• Pour faire plier le gouvernement, les syndicats de cheminots ont opté pour un mouvement social atypique, sur une très longue durée. C’était sans compter sur les conséquences somme toute limitées de leur mouvement sur le quotidien de leurs concitoyens : en effet, les trois-quarts des Français (74%) déclarent que le mouvement de grève à la SNCF n’a pas de conséquences sur leur vie personnelle.

• 1 sondé sur 5 (21%) estime néanmoins que la grève a des conséquences négatives sur sa vie personnelle : c’est le cas notamment des personnes de 65 ans et plus (28%), des cadres (33%) et surtout des Franciliens (35%). Cette perception peut être amplifiée par des considérations idéologiques personnelles : ainsi, les sympathisants LREM (34%) et LR (38%) sont plus nombreux à déclarer des conséquences négatives.

Principal motif de gêne pour ceux qui ressentent des conséquences négatives : l’incertitude qui pèse sur leurs trajets et la difficulté pour eux de s’organiser (44%). Elle est plus marquée en province (47%) qu’en Ile-de-France (38%).
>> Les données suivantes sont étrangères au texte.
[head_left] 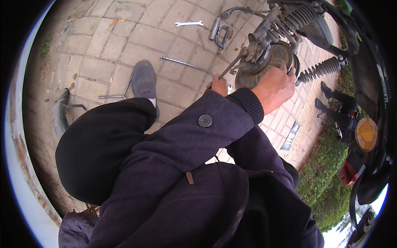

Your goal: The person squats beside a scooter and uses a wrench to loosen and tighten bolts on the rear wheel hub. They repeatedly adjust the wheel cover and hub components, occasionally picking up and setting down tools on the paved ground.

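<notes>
My forearms cross, the left one on top. My left hand (276,88) reaches over to the right, its fingers bent and closed on the rim of a round, dirty metal brake drum (281,55) on the motorcycle. Below and left of it, my right hand (218,85) is partly hidden behind the left sleeve. Its fingers are closed around the lower end of a thin metal bar (231,65), which slants up toward the drum. Beside that hand shows the pale end of a wrench (229,89); whether the hand touches it, I cannot tell.
On the paving lie an open-ended wrench (189,23), a long thin rod (186,64), a U-shaped metal part (223,37) and an L-shaped bar (115,97) by my shoe (144,80). Coil shock absorbers (320,70) and an orange reflector (366,134) are at right. Another person's legs (339,99) show beyond.
</notes>
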Tool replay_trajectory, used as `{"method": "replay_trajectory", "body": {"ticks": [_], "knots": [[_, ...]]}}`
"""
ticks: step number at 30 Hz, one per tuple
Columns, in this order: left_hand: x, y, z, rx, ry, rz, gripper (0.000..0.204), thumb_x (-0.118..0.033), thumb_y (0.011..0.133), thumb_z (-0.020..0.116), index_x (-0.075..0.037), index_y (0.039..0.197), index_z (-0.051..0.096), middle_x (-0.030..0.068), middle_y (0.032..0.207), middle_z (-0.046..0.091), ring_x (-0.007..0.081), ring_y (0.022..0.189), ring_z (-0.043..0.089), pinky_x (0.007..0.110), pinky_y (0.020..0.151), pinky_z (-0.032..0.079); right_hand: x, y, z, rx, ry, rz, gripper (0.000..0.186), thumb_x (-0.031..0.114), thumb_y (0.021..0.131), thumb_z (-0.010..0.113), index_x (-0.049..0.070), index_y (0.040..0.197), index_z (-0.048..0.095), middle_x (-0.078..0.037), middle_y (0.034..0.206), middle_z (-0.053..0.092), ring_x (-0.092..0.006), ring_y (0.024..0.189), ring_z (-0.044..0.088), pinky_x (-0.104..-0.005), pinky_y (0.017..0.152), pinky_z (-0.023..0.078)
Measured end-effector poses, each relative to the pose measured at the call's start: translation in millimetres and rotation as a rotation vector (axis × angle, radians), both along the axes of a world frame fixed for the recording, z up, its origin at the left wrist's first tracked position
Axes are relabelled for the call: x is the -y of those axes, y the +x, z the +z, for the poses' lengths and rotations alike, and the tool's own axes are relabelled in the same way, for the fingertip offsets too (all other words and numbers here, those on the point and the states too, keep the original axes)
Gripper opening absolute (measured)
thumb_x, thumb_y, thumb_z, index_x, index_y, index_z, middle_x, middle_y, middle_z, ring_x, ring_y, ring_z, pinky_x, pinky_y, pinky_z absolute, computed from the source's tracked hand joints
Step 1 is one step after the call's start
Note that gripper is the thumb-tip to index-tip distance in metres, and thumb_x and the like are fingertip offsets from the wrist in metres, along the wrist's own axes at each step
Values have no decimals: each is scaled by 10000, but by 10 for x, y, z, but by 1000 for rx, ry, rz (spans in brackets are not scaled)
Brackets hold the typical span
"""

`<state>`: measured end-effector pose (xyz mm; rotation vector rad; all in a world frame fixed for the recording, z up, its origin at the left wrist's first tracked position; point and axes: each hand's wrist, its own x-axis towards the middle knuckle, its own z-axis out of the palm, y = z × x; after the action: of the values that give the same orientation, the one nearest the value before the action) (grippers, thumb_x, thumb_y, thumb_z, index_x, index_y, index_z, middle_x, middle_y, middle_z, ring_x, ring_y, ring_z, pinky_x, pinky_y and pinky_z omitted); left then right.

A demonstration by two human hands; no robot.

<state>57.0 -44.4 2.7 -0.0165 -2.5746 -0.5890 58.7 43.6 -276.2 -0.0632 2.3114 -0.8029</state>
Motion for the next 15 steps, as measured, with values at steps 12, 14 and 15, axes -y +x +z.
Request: {"method": "replay_trajectory", "body": {"ticks": [12,14,15], "knots": [[-40,-57,-36,20,20,0,377,-103,838,672,61,1178,693,201,1262,656,347,1056,672,360,661,594,-812,952,538,-122,137,60,520,517,1022,540,36,878,672,-78,700,636,-208,649,616,-372,609,498],[-46,-55,-39,-5,35,17,395,-100,839,670,64,1198,681,203,1262,654,349,1056,674,362,671,597,-841,923,860,-53,52,50,494,498,1031,532,39,910,668,-68,718,635,-200,672,617,-365,623,499],[-50,-56,-39,-16,40,23,356,-103,844,662,56,1160,707,209,1253,665,350,1049,678,372,685,590,-841,888,1015,-18,6,37,481,489,1035,528,41,926,665,-63,728,635,-197,683,617,-361,630,500]]}}
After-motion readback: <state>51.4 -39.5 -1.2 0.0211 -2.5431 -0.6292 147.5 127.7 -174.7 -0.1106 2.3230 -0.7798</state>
Ce motif devance largement les autres facteurs de gêne : complexification des trajets pour les déplacements quotidiens (28%), circulation automobile plus dense (24%) ou encore allongement du temps de trajet (21%). Seuls 18% des personnes incommodées ont dû reporter leurs week-ends ou vacances pour cause de grève, soit moins de 5% des Français.

• Parmi les Français affectés par les grèves, 1 sur 2 déclare trouver des solutions aux difficultés rencontrées plutôt difficilement. Au final, 1 Français sur 10 est donc réellement pénalisé par les grèves. 

Le sujet est en revanche très présent dans l’esprit des Français : plus de 8 Français sur 10 ont déjà discuté de la grève avec leurs proches (amis, famille, collègues) depuis le début du conflit, dont 68% à plusieurs reprises.

Si le recours aux solutions de transport alternatives demeure limité (9% des sondés ont eu recours au co-voiturage mais 20% des Français impactés négativement ; 8% ont pris leur vélo, 5% ont voyagé en car plutôt qu’en train, un chiffre qui passe à 15% chez les Français impactés négativement), la grève pourrait venir modifier certaines habitudes : un quart des Français (24%) considère que ce mouvement social pourrait, à terme, avoir une influence sur leur manière de se déplacer.